### Problem to solve
When the line with "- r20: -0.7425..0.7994" comes up, set it down and every later line to the end of the data, exactly and without pictures.

————

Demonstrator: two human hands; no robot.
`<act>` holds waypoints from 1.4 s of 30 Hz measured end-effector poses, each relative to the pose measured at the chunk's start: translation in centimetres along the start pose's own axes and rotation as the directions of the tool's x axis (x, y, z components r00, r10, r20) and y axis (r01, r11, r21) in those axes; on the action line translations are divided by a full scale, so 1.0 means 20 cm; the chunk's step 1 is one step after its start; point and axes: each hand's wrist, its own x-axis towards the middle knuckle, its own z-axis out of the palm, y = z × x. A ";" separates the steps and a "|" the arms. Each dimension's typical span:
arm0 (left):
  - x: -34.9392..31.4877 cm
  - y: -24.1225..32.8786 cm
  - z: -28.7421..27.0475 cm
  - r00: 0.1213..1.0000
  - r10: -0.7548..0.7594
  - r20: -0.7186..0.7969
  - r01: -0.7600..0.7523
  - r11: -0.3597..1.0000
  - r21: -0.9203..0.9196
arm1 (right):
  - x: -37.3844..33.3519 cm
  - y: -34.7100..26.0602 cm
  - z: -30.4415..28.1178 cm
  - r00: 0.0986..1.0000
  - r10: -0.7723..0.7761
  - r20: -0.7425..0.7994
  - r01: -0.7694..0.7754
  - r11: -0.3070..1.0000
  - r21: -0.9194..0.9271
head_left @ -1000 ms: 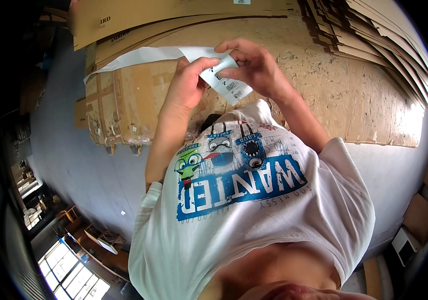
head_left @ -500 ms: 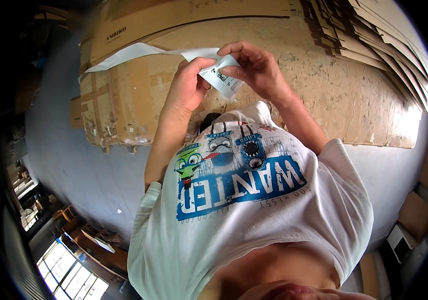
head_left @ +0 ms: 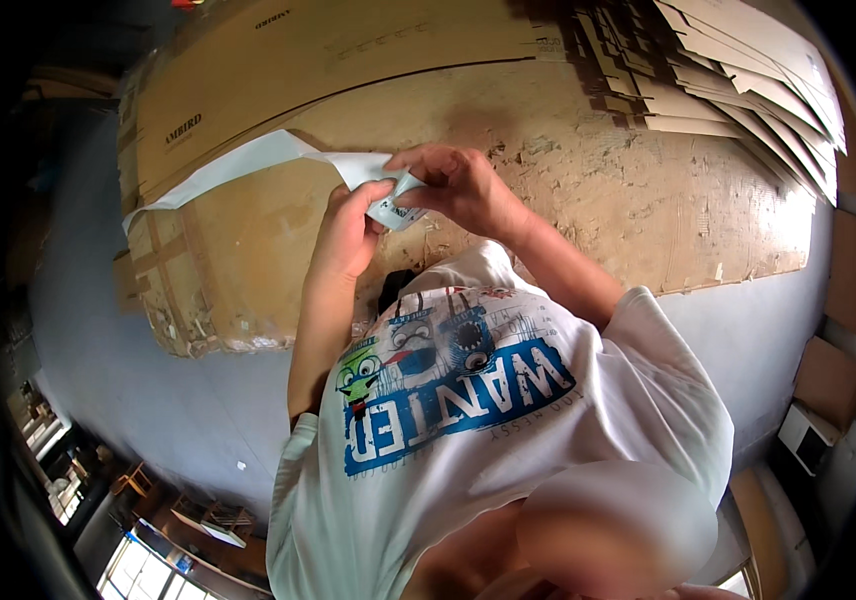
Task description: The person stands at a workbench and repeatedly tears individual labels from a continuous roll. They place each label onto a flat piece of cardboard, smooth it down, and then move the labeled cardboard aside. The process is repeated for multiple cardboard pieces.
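Observation:
A long white strip of printed labels [head_left: 238, 165] runs from the left over the cardboard to my hands. My left hand [head_left: 346, 232] is closed on it near its end, thumb on top. My right hand [head_left: 468, 192] pinches the end from the other side, its fingers close to my left thumb. The printed label [head_left: 394, 213] at the end is bent between the hands, with dark print partly showing. Fingers hide the rest of it. Whether a label is lifting off its backing, I cannot tell.
Below the hands lies a worn, taped cardboard surface [head_left: 588, 215]. A large flat carton [head_left: 278, 75] lies at the far side. Stacked flat cardboard sheets [head_left: 738, 75] stick out at the far right. Grey floor [head_left: 218, 415] surrounds the near edge.
The whole view has shifted, so the cardboard sits further left and lower. My right fingers have come closer to my left thumb, and the label end is now more bent and covered.

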 end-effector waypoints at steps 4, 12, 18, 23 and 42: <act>0.03 0.04 0.04 0.999 -0.040 0.032 0.045 0.986 -0.158 | 0.09 0.02 -0.03 0.990 0.124 0.071 -0.131 0.986 0.102; 0.21 0.05 -0.02 0.990 -0.135 0.030 0.138 0.948 -0.286 | 0.15 0.00 -0.02 0.998 -0.048 -0.028 0.047 0.998 -0.034; 0.20 0.06 0.00 0.991 -0.091 0.097 0.113 0.960 -0.257 | 0.16 0.06 -0.06 0.993 0.109 -0.034 -0.103 0.985 0.138; 0.21 0.05 0.00 0.982 -0.154 0.107 0.178 0.945 -0.275 | 0.16 0.00 -0.06 0.992 0.118 -0.031 -0.109 0.970 0.219; 0.40 -0.16 -0.56 0.943 0.096 -0.319 -0.167 0.965 -0.204 | 0.42 0.19 -0.44 0.838 -0.058 -0.542 0.029 0.998 -0.062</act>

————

### Written answer
  - r20: -0.7425..0.7994
  - r01: -0.7694..0.7754
  - r11: -0.3070..1.0000
  - r21: -0.9194..0.9271
head_left @ -1000 ms: 
head_left @ -500 ms: 
head_left @ +0 ms: 
Task description: The person stands at a workbench and repeatedly tears individual labels from a continuous roll. They place each label onto a flat piece of cardboard, smooth it down, and then move the labeled cardboard aside. The process is repeated for multiple cardboard pieces.
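Observation:
A long white strip of printed labels [head_left: 238, 165] runs from the left over the cardboard to my hands. My left hand [head_left: 346, 232] is closed on it near its end, thumb on top. My right hand [head_left: 468, 192] pinches the end from the other side, its fingers close to my left thumb. The printed label [head_left: 394, 213] at the end is bent between the hands, with dark print partly showing. Fingers hide the rest of it. Whether a label is lifting off its backing, I cannot tell.
Below the hands lies a worn, taped cardboard surface [head_left: 588, 215]. A large flat carton [head_left: 278, 75] lies at the far side. Stacked flat cardboard sheets [head_left: 738, 75] stick out at the far right. Grey floor [head_left: 218, 415] surrounds the near edge.
The whole view has shifted, so the cardboard sits further left and lower. My right fingers have come closer to my left thumb, and the label end is now more bent and covered.
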
 end-effector waypoints at steps 4, 12, 18, 23 and 42: <act>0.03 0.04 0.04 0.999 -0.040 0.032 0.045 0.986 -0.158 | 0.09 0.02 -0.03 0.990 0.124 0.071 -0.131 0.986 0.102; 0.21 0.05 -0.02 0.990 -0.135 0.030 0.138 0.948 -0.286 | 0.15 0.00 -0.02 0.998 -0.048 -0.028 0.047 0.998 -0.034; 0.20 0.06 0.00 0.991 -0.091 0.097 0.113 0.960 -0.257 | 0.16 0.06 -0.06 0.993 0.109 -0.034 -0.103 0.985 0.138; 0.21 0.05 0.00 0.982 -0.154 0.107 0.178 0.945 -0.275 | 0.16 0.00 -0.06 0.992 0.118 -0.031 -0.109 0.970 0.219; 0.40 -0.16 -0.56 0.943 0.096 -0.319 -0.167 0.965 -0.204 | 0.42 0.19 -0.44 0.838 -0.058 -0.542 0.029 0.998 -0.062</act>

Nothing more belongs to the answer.